● EXERCISE AIM: Leaving the pictures aside, repeat every line below exactly.

-------- GIVEN INFORMATION --------

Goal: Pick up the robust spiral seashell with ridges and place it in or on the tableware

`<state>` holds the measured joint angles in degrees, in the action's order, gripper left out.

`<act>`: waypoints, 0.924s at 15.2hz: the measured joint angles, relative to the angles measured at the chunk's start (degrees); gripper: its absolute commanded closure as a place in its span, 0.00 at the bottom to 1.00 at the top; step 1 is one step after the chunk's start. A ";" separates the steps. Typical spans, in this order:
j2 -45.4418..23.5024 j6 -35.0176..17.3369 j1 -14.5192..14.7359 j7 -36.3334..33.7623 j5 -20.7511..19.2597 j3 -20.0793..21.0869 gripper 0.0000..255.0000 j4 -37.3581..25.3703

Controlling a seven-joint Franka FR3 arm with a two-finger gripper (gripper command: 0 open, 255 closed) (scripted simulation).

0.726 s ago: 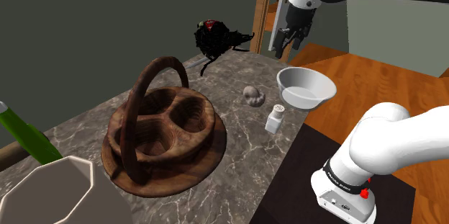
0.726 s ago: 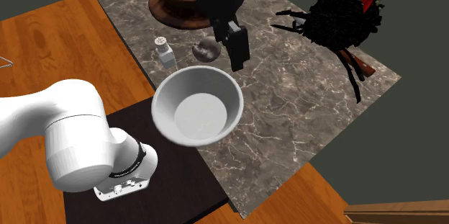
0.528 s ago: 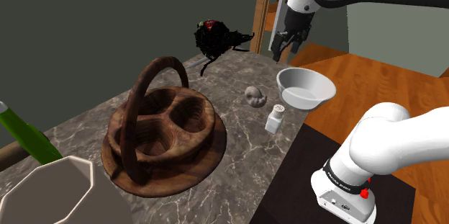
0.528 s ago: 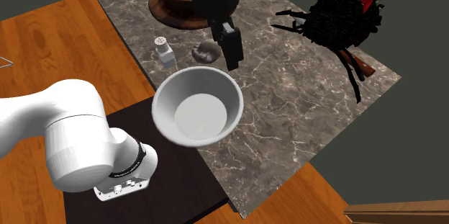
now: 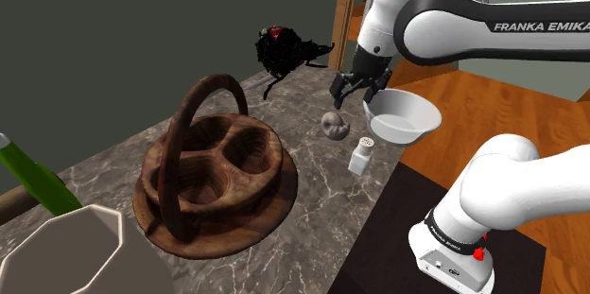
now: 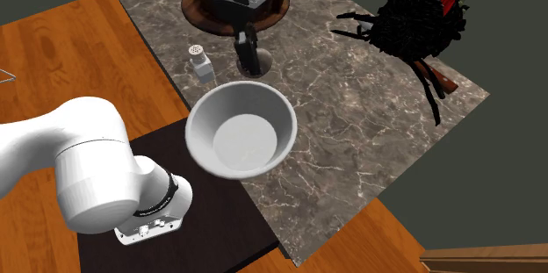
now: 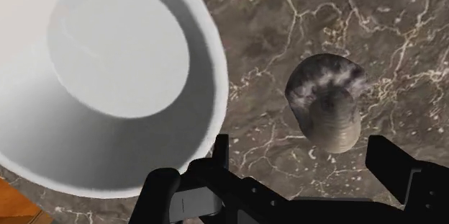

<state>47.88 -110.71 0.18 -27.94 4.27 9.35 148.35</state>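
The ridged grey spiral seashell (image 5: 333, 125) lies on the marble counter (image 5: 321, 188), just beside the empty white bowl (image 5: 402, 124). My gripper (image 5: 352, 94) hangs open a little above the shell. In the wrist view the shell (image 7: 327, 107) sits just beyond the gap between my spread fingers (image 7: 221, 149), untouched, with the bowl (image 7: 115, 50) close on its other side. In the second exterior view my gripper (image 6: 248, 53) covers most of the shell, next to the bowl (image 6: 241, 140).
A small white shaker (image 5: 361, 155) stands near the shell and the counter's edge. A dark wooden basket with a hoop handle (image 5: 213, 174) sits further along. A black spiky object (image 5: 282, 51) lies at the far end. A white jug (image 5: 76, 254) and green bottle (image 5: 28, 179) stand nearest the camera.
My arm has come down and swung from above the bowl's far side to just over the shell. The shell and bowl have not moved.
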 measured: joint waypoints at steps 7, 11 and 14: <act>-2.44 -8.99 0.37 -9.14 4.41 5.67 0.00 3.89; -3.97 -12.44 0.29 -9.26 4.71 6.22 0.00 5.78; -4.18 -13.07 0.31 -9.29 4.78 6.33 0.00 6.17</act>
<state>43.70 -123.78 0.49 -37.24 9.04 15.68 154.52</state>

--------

● TASK SOLUTION:
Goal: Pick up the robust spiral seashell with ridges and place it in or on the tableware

`<state>` holds the measured joint angles in degrees, in the action's order, gripper left out.

`<act>`: waypoints, 0.924s at 15.2hz: the measured joint angles, relative to the angles measured at the chunk's start (degrees); gripper: its absolute commanded closure as a place in its span, 0.00 at the bottom to 1.00 at the top; step 1 is one step after the chunk's start. A ";" separates the steps. Typical spans, in this order:
j2 -45.4418..23.5024 j6 -35.0176..17.3369 j1 -14.5192..14.7359 j7 -36.3334..33.7623 j5 -20.7511..19.2597 j3 -20.0793..21.0869 gripper 0.0000..255.0000 j4 -37.3581..25.3703

Controlling a seven-joint Franka FR3 arm with a two-finger gripper (gripper command: 0 open, 255 closed) (scripted simulation).

0.726 s ago: 
0.726 s ago: 
0.528 s ago: 
0.528 s ago: 
now: 
now: 
now: 

<state>47.88 -110.71 0.18 -27.94 4.27 9.35 148.35</state>
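The ridged grey spiral seashell (image 5: 333, 125) lies on the marble counter (image 5: 321, 188), just beside the empty white bowl (image 5: 402, 124). My gripper (image 5: 352, 94) hangs open a little above the shell. In the wrist view the shell (image 7: 327, 107) sits just beyond the gap between my spread fingers (image 7: 221, 149), untouched, with the bowl (image 7: 115, 50) close on its other side. In the second exterior view my gripper (image 6: 248, 53) covers most of the shell, next to the bowl (image 6: 241, 140).
A small white shaker (image 5: 361, 155) stands near the shell and the counter's edge. A dark wooden basket with a hoop handle (image 5: 213, 174) sits further along. A black spiky object (image 5: 282, 51) lies at the far end. A white jug (image 5: 76, 254) and green bottle (image 5: 28, 179) stand nearest the camera.
My arm has come down and swung from above the bowl's far side to just over the shell. The shell and bowl have not moved.
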 measured: joint waypoints at steps 7, 11 and 14: <act>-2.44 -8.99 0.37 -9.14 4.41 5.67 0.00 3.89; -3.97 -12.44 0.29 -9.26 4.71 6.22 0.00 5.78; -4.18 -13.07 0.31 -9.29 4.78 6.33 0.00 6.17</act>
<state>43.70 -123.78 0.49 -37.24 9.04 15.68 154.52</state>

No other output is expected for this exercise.